The next contribution came from the young ambassadors of the Anthony Walker Foundation who also visited Auschwitz last year, in November. A short film of their visit is available on their website. We watched the film together and then the ambassadors also took questions from the floor. The Anthony Walker Foundation was set up by his family, after 18 year old Anthony was murdered in Huyton, Liverpool in a racist attack in 2005. His sister, Dominique, was filmed on the trip to the concentration camp in Poland and she explained that the foundation's campaign to eradicate race hate crimes took on a new impetus after she fully realised the threat to humanity of leaving such crimes unchecked.

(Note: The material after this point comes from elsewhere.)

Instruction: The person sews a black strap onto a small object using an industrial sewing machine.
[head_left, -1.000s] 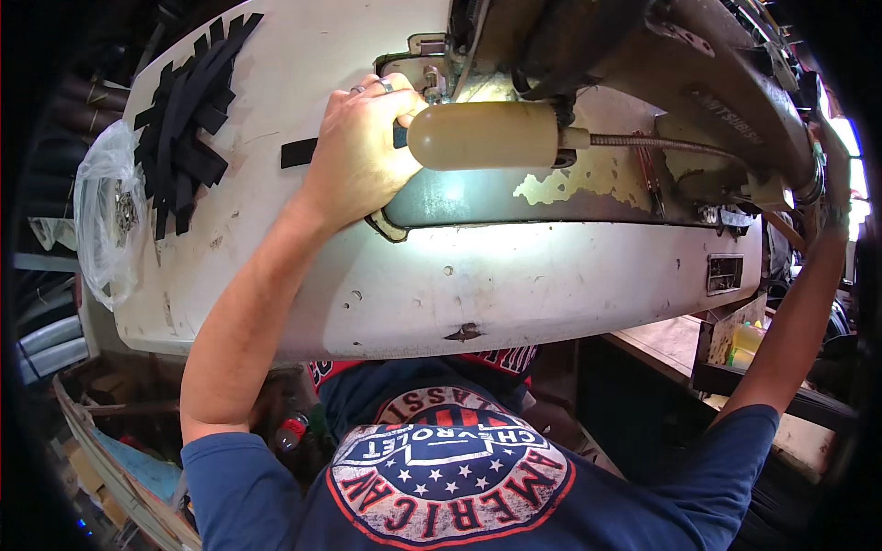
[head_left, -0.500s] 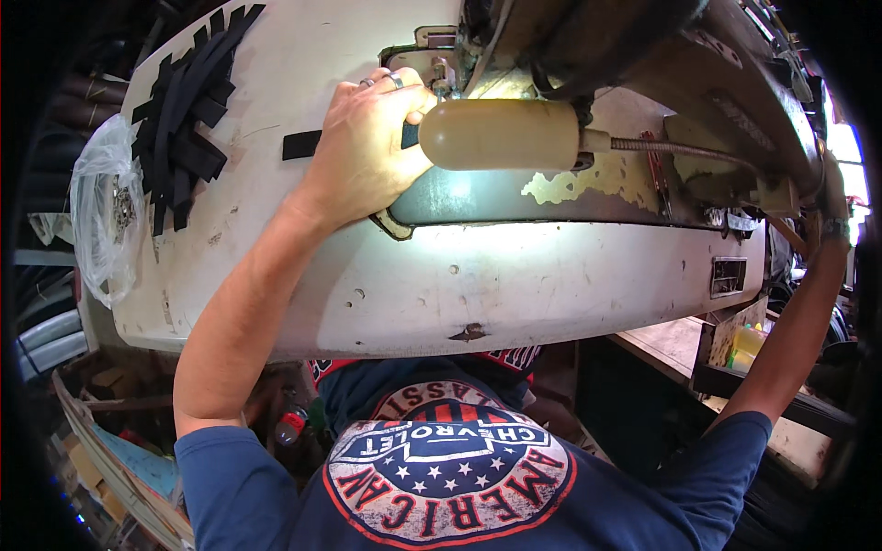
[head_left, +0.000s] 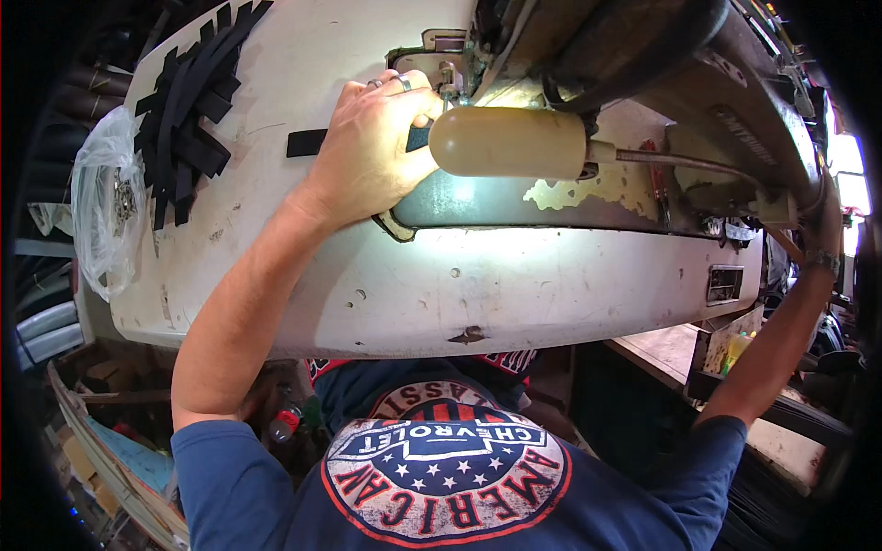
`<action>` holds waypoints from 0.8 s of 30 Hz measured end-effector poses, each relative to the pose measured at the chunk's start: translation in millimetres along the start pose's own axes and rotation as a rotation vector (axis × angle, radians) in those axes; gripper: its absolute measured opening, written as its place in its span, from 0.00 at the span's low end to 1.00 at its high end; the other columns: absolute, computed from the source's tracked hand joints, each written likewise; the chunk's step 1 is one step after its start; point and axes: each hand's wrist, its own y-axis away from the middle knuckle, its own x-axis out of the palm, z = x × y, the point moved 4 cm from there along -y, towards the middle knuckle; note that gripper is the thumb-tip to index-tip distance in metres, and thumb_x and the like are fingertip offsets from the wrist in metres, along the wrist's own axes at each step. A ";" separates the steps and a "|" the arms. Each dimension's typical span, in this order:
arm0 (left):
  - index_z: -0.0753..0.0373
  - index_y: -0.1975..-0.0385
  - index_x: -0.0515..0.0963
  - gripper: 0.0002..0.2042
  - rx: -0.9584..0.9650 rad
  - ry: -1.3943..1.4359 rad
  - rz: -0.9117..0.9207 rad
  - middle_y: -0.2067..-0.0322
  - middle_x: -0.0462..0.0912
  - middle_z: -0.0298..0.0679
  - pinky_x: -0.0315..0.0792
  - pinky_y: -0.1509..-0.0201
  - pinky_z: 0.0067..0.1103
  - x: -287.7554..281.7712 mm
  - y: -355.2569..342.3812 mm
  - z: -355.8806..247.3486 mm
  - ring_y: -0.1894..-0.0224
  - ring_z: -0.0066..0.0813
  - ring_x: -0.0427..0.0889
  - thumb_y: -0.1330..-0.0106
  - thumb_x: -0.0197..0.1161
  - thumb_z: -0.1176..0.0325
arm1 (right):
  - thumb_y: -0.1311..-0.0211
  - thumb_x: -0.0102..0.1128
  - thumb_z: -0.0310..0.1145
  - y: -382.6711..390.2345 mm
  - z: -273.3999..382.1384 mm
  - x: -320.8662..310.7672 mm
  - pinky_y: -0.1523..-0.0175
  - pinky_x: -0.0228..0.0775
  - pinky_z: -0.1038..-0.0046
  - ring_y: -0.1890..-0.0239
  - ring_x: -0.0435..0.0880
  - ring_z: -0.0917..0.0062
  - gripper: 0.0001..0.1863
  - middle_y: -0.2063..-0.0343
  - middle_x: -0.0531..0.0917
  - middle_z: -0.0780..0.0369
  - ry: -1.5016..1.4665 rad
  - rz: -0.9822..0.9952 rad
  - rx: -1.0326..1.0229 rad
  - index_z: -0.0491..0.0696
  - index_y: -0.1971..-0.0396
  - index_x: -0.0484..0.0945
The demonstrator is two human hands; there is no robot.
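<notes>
**Work light held up under the old white panel, right arm stretched to the far end**

Work light, the tan tube-shaped kind, sits right at the left hand, which is wrapped shut around its dark handle end, ring fingers curled over. It's shining down onto the dark recessed strip with flaking paint, just under a metal bracket. A thin rod runs off the light's far tip toward the right.

The right hand is way over at the far end behind the dark curved part; can't tell if that grip is closed on anything.

Further out: the scuffed white panel, black strips stuck in a bunch, a clear plastic bag.

Progress-wise, looks like mid-job to me: nothing visibly off yet, hardware in place.
</notes>
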 end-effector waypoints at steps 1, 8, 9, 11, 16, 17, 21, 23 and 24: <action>0.61 0.70 0.78 0.09 0.000 -0.001 -0.007 0.71 0.74 0.33 0.62 0.53 0.30 -0.4 -0.5 -0.1 0.62 0.34 0.76 0.43 0.70 0.65 | 0.27 0.54 0.47 2.9 -3.0 2.8 0.36 0.74 0.66 0.44 0.83 0.67 0.29 0.45 0.82 0.56 0.013 -0.030 -0.169 0.42 0.35 0.73; 0.62 0.70 0.80 0.08 -0.022 0.036 0.006 0.69 0.78 0.34 0.63 0.52 0.30 -0.6 0.0 -0.8 0.60 0.34 0.77 0.43 0.70 0.65 | 0.29 0.54 0.43 56.7 -1.0 45.0 0.33 0.72 0.63 0.38 0.80 0.63 0.29 0.42 0.81 0.54 -0.490 -0.240 -0.414 0.43 0.34 0.72; 0.62 0.71 0.80 0.08 -0.021 0.047 0.005 0.69 0.79 0.34 0.63 0.51 0.31 -0.3 0.1 -0.5 0.60 0.35 0.77 0.44 0.71 0.66 | 0.28 0.53 0.42 96.3 19.4 53.4 0.36 0.75 0.62 0.45 0.83 0.64 0.25 0.46 0.82 0.54 0.022 -0.610 -0.658 0.42 0.39 0.76; 0.62 0.70 0.81 0.08 -0.014 0.037 -0.013 0.69 0.79 0.35 0.64 0.51 0.31 -1.4 0.0 0.8 0.60 0.36 0.77 0.44 0.71 0.66 | 0.29 0.54 0.36 170.1 50.5 96.6 0.44 0.80 0.65 0.55 0.87 0.66 0.17 0.53 0.85 0.53 0.154 -0.831 -0.814 0.40 0.50 0.82; 0.63 0.68 0.83 0.09 -0.028 0.034 0.030 0.71 0.80 0.38 0.68 0.51 0.31 -1.3 -0.6 -0.9 0.61 0.38 0.77 0.46 0.72 0.67 | 0.41 0.72 0.37 290.6 51.7 307.6 0.47 0.73 0.61 0.54 0.84 0.65 0.14 0.65 0.84 0.56 0.452 0.264 -1.007 0.43 0.63 0.82; 0.64 0.68 0.83 0.10 -0.021 0.046 0.022 0.71 0.80 0.39 0.69 0.51 0.32 -2.2 -1.3 -2.0 0.62 0.40 0.77 0.46 0.72 0.67 | 0.42 0.73 0.37 287.2 49.6 338.9 0.49 0.73 0.62 0.52 0.82 0.62 0.18 0.60 0.85 0.53 0.535 0.369 -1.039 0.41 0.59 0.83; 0.65 0.67 0.84 0.10 -0.056 0.091 0.013 0.71 0.80 0.41 0.72 0.50 0.33 -4.2 -1.3 -2.1 0.62 0.42 0.77 0.46 0.71 0.68 | 0.44 0.73 0.33 259.5 50.8 389.5 0.47 0.74 0.61 0.52 0.81 0.56 0.16 0.57 0.84 0.53 0.275 0.564 -1.024 0.42 0.57 0.83; 0.65 0.67 0.84 0.10 -0.052 0.114 0.004 0.70 0.80 0.42 0.73 0.51 0.33 -7.7 -1.9 1.8 0.61 0.43 0.77 0.46 0.71 0.68 | 0.48 0.72 0.29 250.6 51.6 397.5 0.45 0.74 0.61 0.51 0.80 0.55 0.15 0.56 0.83 0.53 0.053 0.654 -0.984 0.42 0.60 0.83; 0.66 0.67 0.83 0.10 -0.025 0.103 0.026 0.70 0.80 0.43 0.73 0.50 0.33 -7.6 -2.6 3.1 0.60 0.44 0.77 0.46 0.72 0.68 | 0.50 0.71 0.27 247.4 50.4 398.6 0.45 0.75 0.62 0.51 0.79 0.56 0.16 0.56 0.83 0.54 0.057 0.674 -0.970 0.42 0.59 0.83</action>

We were then invited to watch a drama performance from children and young people from Edge Hill Youth Club, Liverpool, who had written their own short play highlighting anti-social behaviour, violence and racist attacks targetted at Asian shopkeepers in the Holt Road area, where they all live. The culmination of their piece, where they played several parts each, was the representation of a public meeting, called by concerned residents, to ask the community to come together to fight this invidious threat to their diverse community. As the youth council's champion, I could not have been more proud of them. That children and young people could so thoughtfully create a play, with such a powerful message was humbling and wonderful. When they too took questions from the floor, it was particularly special to hear them explain that they fully understood the devastation of hate crime (a phrase they used with confidence) because of their attendance at the youth club and the support and direction they receive their from their youth workers. If we ever needed a reason to support our youth services, it was laid out for us this evening.

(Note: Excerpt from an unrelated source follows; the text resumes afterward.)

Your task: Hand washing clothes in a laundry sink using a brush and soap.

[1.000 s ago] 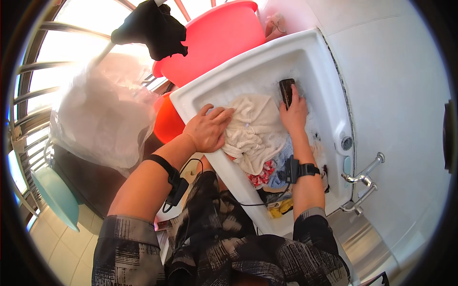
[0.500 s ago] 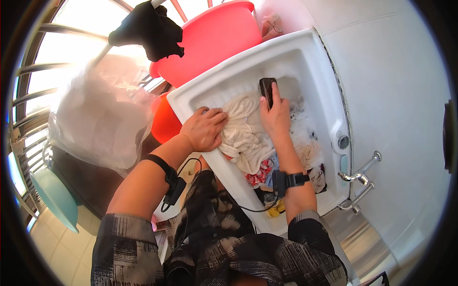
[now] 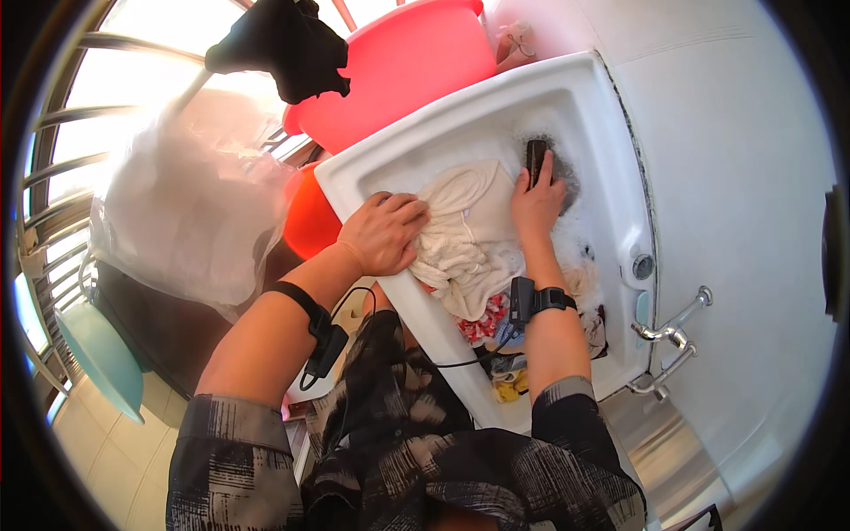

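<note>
- Holding a dark, oblong, brush-like block point(image 3: 536, 157) in a closed grip, the right hand point(image 3: 537, 208) has it beyond the upper right of the cream fabric; its underside is hidden.
- Lying rumpled in the white, rectangular ceramic sink point(image 3: 443, 128), the cream, soft-looking garment point(image 3: 460, 239) is partly spread and partly bunched.
- Resting at the sink's left rim, the left hand point(image 3: 385, 234) has bent fingers on the garment's edge; whether its grip is pinched on fabric or only pressing, I cannot tell.
- Judging by the white suds point(image 3: 580, 234) and the spread garment, scrubbing looks under way; nothing shows it rinsed or wrung.
- Bunched below it, a red-and-white patterned cloth point(image 3: 485, 327), a yellow cloth point(image 3: 512, 387) and a beige cloth point(image 3: 580, 283) are in neither hand and seem left to handle.
- Farther out are a silver metal tap point(image 3: 668, 332) at right, a large pink-red plastic basin point(image 3: 416, 71) behind the sink and a translucent plastic bag point(image 3: 186, 203) at left.
</note>
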A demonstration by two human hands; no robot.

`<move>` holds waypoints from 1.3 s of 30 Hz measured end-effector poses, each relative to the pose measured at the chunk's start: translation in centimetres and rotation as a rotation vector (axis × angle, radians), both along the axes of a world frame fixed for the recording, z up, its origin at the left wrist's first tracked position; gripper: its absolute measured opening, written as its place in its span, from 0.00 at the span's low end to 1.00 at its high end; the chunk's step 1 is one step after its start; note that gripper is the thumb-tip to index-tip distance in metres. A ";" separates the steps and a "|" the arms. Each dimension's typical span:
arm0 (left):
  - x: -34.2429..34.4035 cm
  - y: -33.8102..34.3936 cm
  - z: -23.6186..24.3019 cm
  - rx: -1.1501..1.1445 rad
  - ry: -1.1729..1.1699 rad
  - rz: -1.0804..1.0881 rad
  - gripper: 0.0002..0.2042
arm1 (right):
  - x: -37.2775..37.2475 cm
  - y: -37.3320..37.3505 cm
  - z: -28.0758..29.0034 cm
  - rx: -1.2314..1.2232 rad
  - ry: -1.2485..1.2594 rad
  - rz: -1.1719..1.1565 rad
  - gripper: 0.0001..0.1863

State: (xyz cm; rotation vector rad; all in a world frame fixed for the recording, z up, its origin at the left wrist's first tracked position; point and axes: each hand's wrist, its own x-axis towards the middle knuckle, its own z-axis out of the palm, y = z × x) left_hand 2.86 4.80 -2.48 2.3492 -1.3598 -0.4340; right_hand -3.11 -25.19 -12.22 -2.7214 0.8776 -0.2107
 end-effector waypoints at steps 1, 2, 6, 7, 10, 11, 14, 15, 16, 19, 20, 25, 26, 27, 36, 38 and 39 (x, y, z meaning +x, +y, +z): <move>-0.1 0.1 -0.1 0.002 0.004 0.003 0.22 | -0.1 -0.4 -0.2 -0.018 0.005 -0.006 0.36; -0.2 0.1 -0.1 0.027 0.000 -0.009 0.22 | -0.5 -0.5 -0.4 -0.018 0.009 -0.004 0.36; -0.1 1.1 -0.5 0.048 -0.060 -0.030 0.23 | -0.9 4.9 3.6 0.341 -0.054 0.087 0.35; 0.0 1.2 -0.4 0.055 -0.061 -0.025 0.23 | -2.0 7.6 5.6 0.355 -0.109 0.223 0.35; -0.1 0.8 -0.4 0.027 -0.043 -0.047 0.22 | -3.1 9.4 6.6 0.324 -0.074 0.459 0.34; 0.0 0.7 -0.5 0.036 -0.027 -0.047 0.21 | -3.0 9.4 6.4 0.283 0.014 0.568 0.33; -0.1 0.4 -0.5 0.033 -0.050 -0.039 0.20 | 0.6 6.4 4.8 0.129 -0.049 0.410 0.31; -0.1 0.4 -0.6 0.038 -0.049 -0.035 0.20 | 1.5 5.4 4.4 0.124 -0.050 0.407 0.31; -0.2 0.3 -0.7 0.042 -0.047 -0.032 0.20 | 2.3 4.6 4.2 0.139 0.005 0.324 0.31; -0.2 1.0 -0.7 0.005 -0.032 -0.006 0.21 | 2.1 5.9 5.5 0.201 0.034 0.280 0.30; -0.1 1.1 -0.7 0.008 -0.032 0.000 0.21 | 1.6 7.3 6.5 0.244 0.008 0.316 0.29; -0.2 0.7 -0.8 0.025 -0.034 -0.020 0.22 | -0.3 8.2 5.8 0.222 -0.025 0.469 0.30; -0.2 0.6 -0.8 0.022 -0.038 -0.021 0.22 | 0.5 7.1 4.9 0.218 -0.028 0.469 0.30; -0.3 0.6 -0.9 0.029 -0.029 -0.010 0.22 | 1.3 6.3 4.0 0.162 -0.035 0.395 0.30; -0.4 0.7 -0.3 0.085 0.001 0.028 0.24 | 0.8 0.3 0.7 0.077 0.109 -0.052 0.34; -0.2 0.4 0.1 0.102 0.004 0.034 0.25 | -0.2 0.6 1.1 -0.192 -0.083 0.204 0.35; -0.2 0.4 0.2 0.099 -0.006 0.041 0.26 | -0.3 1.3 2.2 -0.026 -0.067 0.369 0.34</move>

Our final contribution came from the young people of Yellow House who have undertaken two trips to Auschwitz thus far and have also visited other concentration and labour camps in Poland, and the Post Office in Gdansk where the first shots of the Second World War were fired on September 1st 1939. Yellow House is an arts group based on Marmaduke Street, in Edge Hill, Liverpool who support mainly disadvantaged and isolated young people through art, culture, drama, reading, photography and film. They performed a powerful tableau and movement piece, reflecting on the daily sufferings of those who lived in the camps. When they answered questions from the floor, it was fascinating to hear from Steph who explained that she had learned that people with disabilities, like her, often did not even make it to concentration camps, they were exterminated at the sides of the rail track even as the cattle trucks were rolling. George McKane, the leader of Yellow House told the young audience that Hitler began systematically exterminating people with disabilities in the early 1930s in Germany with the full support of the state, on the grounds that they were useless to the Reich.

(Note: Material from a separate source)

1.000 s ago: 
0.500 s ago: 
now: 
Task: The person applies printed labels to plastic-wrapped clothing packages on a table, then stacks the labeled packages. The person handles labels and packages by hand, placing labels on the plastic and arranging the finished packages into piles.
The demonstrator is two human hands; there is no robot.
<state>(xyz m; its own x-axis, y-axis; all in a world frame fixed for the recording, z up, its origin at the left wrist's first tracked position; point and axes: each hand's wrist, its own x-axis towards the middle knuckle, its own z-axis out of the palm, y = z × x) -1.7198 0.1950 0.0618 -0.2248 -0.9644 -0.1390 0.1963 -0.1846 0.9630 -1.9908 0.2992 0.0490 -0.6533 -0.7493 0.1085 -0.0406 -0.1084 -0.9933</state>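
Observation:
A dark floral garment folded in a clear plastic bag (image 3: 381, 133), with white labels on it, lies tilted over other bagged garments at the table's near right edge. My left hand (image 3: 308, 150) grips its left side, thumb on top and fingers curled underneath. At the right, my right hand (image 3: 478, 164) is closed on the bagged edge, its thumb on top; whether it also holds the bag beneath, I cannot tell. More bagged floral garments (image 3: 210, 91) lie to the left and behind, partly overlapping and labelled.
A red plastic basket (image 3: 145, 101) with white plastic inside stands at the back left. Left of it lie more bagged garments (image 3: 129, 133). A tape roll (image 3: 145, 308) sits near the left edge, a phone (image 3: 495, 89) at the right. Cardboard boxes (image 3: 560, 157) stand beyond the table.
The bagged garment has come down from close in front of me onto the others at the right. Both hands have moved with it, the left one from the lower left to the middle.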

We ended the evening in a circle, shaking hands with each other, hugging and sharing our first names with each other - reflecting on the dehumanisation of the people in the camps by being stripped of all possessions and given a tattooed number in place of their own names and identity.

I only wish that it were possible for the cynical and the critical, those who think our young people are lost, to have seen and experienced such a powerful event. There were approximately 50 young people with their youth workers, project managers, supporters and enablers, and they all treated each other with total respect. They asked intelligent questions, contributed thoughtfully, sat quietly, studied and learnt. They shared common experiences, reflected upon the impact that the holocaust has had on them individually and in groups, the event was absolutely theirs. Wendy and I and the vast majority of other adults in the room, were merely privileged observers.

If the other five events are as powerful as this then the discussion that the steering committee will need to have about the future of Kensington Remembers will be a very easy and quick one, we must go on.

1 comment:

scouseboy said...

It is absoloutely brilliant that your community has empowered the young people of your area. They will never forget.